Metabolic maps of ¹³C imaging parameters between a rat with tumor and a control rat. All 6 parameters exhibited considerably different intensity between the contrast-enhanced brain tissue of the rat with tumor and the brain tissue of the control rat. Lac, lactate SNR; Pyr, pyruvate SNR; tC, total carbon SNR; Lac/Pyr, lactate over pyruvate ratio; Lac/tC, lactate over total carbon ratio; Pyr/tC, pyruvate over total carbon ratio.

Fig. 6.

Comparison of the SNR of lactate, pyruvate, and total carbon between U-251 MG and U-87 MG xenograft. All 3 parameters were significantly different between the 2 tumor types (P < .02).

Fig. 7.

Staining of U-251 MG (A–C) and U-87 MG (D–F) xenograft with MIB-1 (A, D), CA-9 (B, E), and H&E (C, F). In the U-251 MG tissue, the zones of cellular hypoxia (arrow in B) corresponded to the zones of lower MIB-1 labeling (arrow in A). In contrast to U-251 MG, the U-87 MG xenografts did not exhibit zonal hypoxia or MIB-1 labeling, and there were no large zones of geographic necrosis.
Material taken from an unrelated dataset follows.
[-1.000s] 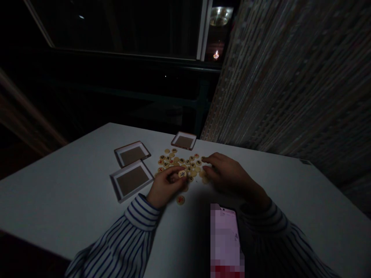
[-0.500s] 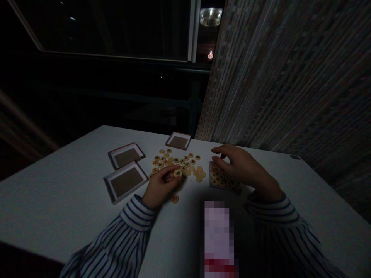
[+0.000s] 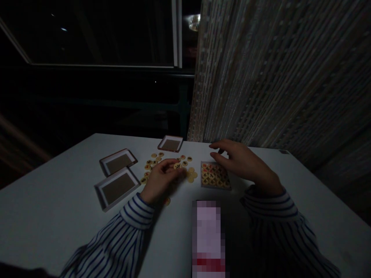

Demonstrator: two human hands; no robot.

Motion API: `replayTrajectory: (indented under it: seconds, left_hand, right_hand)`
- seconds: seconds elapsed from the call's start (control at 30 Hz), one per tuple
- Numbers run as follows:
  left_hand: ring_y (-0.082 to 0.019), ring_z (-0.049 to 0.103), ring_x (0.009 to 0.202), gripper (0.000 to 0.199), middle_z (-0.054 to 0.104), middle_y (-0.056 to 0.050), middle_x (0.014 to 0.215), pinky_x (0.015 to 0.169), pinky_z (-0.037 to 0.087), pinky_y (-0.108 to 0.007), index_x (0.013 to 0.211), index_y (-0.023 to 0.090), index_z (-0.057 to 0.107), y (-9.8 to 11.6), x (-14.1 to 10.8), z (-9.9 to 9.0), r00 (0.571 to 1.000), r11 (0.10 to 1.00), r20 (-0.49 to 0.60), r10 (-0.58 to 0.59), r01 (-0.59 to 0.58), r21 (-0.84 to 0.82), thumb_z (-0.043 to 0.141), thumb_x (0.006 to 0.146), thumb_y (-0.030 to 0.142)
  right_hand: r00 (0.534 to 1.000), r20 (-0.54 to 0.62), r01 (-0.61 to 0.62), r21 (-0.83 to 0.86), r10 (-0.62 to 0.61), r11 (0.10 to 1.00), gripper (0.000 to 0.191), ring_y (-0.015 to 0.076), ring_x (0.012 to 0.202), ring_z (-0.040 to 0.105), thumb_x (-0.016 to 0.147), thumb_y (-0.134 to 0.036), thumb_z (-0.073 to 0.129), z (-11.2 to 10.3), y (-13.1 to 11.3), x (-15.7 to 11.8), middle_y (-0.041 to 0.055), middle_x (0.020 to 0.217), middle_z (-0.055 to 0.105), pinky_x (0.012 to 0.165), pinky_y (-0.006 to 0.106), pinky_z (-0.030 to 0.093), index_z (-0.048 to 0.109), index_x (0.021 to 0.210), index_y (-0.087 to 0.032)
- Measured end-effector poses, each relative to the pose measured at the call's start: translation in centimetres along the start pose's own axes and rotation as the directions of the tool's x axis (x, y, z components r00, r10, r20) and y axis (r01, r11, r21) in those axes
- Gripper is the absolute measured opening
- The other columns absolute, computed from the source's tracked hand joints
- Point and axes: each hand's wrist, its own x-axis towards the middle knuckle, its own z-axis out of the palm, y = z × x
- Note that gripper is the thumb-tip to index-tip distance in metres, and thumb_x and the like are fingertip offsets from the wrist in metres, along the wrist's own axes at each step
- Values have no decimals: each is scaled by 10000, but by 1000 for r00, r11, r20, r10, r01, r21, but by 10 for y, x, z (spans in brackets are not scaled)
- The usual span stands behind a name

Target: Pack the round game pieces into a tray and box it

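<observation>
Gripping a round game piece (image 3: 177, 166) between thumb and fingertips, the left hand (image 3: 159, 178) is positioned above the loose pieces (image 3: 147, 167) on the desk (image 3: 72, 185). The right hand (image 3: 239, 159) is released: thumb and index finger parted, wrist bent, located at the far right side of the tray (image 3: 216, 188) holding rows of pieces. Compared with half a second ago, the left hand is nearer the tray; the right hand covers less of its contents.

We cannot read the pixelated pinkish rectangular phone (image 3: 208, 235), cut off below; the bare left hand (image 3: 160, 177) partly hides round cream discs (image 3: 147, 175).
</observation>
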Motion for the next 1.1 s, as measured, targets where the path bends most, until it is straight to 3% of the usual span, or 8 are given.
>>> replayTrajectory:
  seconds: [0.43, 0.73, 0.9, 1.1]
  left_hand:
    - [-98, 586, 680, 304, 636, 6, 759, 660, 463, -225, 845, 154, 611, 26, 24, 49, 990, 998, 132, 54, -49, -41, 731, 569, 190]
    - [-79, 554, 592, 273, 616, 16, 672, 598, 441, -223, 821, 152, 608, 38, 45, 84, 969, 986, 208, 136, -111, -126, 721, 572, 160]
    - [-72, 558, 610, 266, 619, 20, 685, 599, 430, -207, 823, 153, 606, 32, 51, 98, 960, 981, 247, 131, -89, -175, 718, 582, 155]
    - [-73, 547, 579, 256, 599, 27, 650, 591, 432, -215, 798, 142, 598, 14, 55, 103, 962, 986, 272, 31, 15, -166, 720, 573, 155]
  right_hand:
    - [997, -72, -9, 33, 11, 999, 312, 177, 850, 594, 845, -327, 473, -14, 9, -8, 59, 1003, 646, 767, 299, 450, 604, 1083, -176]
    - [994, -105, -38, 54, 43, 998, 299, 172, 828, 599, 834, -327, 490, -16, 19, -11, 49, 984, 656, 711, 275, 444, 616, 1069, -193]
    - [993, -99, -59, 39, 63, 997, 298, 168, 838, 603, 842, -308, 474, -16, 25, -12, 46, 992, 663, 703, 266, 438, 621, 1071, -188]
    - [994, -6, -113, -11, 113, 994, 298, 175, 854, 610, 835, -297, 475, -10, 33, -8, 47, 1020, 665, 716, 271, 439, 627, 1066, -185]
All images are at the same magnification.

Fig. 8.

Correlation between proliferation marker (MIB-1) and the SNR of lactate. Both U-251 MG and U-87 MG tumors showed a strong correlation with MIB-1 index (r = 0.08).

Fig. 9.

The patterns of contrast enhancement in T₁ post-Gd images between rats with U-251 MG model (A) and U-87 MG model (B). The U-251 MG tumor displayed heterogeneous levels of contrast enhancement, whereas the levels of contrast enhancement of the U-87 tumor were relatively constant, with well-demarcated tumor margin. The difference in contrast-enhancing patterns may be indicative of inherent differences in molecular characteristics between these 2 tumor models.